Rooftop/Pole Shooting
Safety first: tether gear and avoid high winds. Use shorter exposures at ISO 400–800 to combat sway. Keep rotations deliberate and smooth; consider shooting two full rounds to hedge against motion blur.
Car-Mounted Capture
Use multi-point suction rigs and a rigid pole. Pre-mark the pano head positions to click rapidly through yaw angles. Shoot at 1/500–1/1000 and ISO 400–1600 as needed; try early morning for low traffic and stable light.
For more background on camera and lens choices for virtual tours, this explainer is a solid additional read: DSLR/mirrorless virtual tour lens guide.
Important Compatibility & Workflow Notes
The Sigma 15mm f/1.4 DG DN Diagonal Fisheye Art is not natively mountable to the GFX 100 II. As of this writing, there is no commonly available E- or L-to-GFX adapter without optical elements. Practical paths:
- Use a professionally mount-converted copy or a specialty optical adapter (rare) and switch the GFX to 35mm Format Mode to avoid vignetting. Expect approximately 60MP frames.
- Choose an adaptable full-frame fisheye (e.g., Canon EF fisheye via EF–GFX smart adapter) to retain a similar workflow with proven mechanical compatibility.
- Alternatively, use a native ultra-wide rectilinear on GFX (e.g., Laowa GFX options) and increase shot count (12–24 around) to achieve full coverage.
Whatever path you choose, the techniques in this guide—nodal alignment, consistent exposure/WB, overlap discipline, and careful stitching—apply directly.
Frequently Asked Questions
- Can I shoot handheld panoramas with the GFX 100 II?

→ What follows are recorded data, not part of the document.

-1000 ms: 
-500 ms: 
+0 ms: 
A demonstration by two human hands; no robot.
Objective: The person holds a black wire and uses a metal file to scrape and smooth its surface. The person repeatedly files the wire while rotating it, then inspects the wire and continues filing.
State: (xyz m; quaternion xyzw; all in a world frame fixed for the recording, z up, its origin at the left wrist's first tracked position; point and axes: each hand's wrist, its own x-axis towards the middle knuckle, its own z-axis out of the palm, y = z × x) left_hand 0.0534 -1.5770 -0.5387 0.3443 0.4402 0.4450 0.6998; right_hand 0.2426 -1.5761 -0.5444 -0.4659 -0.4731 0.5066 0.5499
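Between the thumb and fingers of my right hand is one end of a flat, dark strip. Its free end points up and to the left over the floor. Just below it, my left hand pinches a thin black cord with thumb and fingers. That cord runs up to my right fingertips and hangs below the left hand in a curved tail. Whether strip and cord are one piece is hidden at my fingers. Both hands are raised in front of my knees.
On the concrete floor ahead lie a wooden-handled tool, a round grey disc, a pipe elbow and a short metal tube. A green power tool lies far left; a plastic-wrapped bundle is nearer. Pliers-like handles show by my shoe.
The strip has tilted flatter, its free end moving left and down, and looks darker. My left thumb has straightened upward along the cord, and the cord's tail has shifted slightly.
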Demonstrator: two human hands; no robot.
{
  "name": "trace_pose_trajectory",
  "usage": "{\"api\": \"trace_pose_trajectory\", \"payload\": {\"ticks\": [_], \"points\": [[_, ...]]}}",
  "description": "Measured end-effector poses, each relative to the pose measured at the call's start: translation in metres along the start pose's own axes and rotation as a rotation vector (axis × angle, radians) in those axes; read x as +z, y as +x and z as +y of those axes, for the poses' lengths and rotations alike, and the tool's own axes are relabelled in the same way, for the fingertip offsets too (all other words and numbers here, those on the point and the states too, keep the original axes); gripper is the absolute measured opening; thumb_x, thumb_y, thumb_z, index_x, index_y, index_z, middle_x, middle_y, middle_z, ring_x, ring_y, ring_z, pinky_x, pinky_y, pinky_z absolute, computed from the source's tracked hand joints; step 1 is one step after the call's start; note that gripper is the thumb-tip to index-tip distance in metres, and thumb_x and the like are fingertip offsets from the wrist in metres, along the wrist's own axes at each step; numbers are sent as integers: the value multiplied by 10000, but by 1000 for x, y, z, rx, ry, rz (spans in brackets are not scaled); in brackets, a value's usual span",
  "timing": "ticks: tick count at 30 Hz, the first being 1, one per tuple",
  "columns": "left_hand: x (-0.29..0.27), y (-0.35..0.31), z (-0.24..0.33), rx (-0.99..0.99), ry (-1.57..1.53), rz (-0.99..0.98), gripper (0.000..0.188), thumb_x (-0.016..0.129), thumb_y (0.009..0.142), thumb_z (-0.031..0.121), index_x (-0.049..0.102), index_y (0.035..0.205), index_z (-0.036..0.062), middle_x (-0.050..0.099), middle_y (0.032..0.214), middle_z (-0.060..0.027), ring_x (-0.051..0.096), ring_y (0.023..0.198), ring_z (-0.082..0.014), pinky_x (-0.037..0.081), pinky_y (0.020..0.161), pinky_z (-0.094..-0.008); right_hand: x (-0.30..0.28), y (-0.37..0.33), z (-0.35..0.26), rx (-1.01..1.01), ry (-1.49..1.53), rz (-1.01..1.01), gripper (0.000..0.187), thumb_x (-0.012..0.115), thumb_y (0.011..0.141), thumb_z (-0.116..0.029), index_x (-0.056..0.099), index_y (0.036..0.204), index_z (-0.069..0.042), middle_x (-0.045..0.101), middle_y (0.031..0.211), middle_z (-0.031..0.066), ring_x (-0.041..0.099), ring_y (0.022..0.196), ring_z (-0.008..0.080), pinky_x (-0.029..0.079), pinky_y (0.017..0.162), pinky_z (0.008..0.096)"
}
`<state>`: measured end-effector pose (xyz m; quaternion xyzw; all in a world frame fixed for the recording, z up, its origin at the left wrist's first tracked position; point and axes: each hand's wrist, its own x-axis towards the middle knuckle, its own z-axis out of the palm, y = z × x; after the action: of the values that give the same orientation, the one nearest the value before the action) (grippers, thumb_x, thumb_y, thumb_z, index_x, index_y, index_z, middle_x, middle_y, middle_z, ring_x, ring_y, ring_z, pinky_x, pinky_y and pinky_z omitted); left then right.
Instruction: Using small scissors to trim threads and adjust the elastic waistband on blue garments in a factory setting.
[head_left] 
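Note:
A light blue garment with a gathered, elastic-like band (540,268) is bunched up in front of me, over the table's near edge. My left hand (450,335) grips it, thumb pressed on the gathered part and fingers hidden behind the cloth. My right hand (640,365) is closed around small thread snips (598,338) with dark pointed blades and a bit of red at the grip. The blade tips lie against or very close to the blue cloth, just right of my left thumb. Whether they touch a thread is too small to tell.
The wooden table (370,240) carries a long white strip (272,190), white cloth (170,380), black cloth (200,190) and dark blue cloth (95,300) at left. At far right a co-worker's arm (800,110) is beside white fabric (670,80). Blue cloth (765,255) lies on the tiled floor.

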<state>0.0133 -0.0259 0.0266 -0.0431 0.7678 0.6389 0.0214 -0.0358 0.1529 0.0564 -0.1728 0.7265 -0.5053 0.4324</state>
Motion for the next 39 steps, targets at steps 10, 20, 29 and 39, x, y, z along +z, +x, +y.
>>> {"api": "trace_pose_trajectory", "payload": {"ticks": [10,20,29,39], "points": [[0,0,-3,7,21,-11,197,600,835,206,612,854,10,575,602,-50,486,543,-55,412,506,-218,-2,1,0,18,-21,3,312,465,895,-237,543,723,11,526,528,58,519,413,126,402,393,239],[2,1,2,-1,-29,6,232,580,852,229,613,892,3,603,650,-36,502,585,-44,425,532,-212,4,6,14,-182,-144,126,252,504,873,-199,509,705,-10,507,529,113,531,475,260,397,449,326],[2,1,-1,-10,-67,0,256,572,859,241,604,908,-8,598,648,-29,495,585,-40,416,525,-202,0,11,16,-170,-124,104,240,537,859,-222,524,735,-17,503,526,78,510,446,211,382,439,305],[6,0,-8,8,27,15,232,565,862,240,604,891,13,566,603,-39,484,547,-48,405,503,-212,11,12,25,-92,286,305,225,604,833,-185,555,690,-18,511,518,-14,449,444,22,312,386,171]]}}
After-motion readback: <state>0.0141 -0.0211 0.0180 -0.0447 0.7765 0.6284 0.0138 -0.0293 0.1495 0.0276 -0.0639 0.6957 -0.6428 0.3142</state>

Yes, for quick partial panos. For 360° work, a tripod and pano head are strongly recommended. The high resolution of the GFX is unforgiving of parallax and framing inconsistencies.
- Is the Sigma 15mm f/1.4 DG DN wide enough for a single-row 360?
Yes—on full-frame coverage, 6 shots around (+ zenith + nadir) typically suffice with 25–30% overlap. For highly detailed interiors, do 8 around for extra control points.
- Do I need HDR for interiors with bright windows?
Often yes. Bracket ±2 EV (3–5 shots). Merge HDR per view first, then stitch. The GFX’s DR helps, but extreme window-to-interior contrast is best handled with bracketing.
- How do I avoid parallax issues?
Use a calibrated panoramic head. Align the rotation axis to the lens’s no-parallax point by observing a near and far object while panning. Mark the rail position so you can repeat it instantly on the next job.
- What ISO range is safe on the GFX 100 II in low light?
For tripod-based 360s, ISO 100–800 is a sweet spot. If you must freeze motion, 1600–3200 is usable with careful noise reduction, but prioritize longer exposures where possible.
- Can I save a custom pano setup on the GFX 100 II?
Yes. Store manual exposure, fixed WB, IBIS off, and your preferred drive/bracketing into a My Menu or custom settings bank to speed up setup on location.
- How do I reduce flare when using a fisheye?
Shade the lens with your hand or a flag outside the frame, avoid direct sun when possible, and clean the front element meticulously. Slightly reframing to keep strong sources off-axis helps.
- What panoramic head should I choose for this setup?
Look for an Arca-Swiss compatible, two-rail design with a vertical rotator and engraved scales. Nodal Ninja, Leofoto, and Sunwayfoto offer reliable options that can support the GFX’s weight.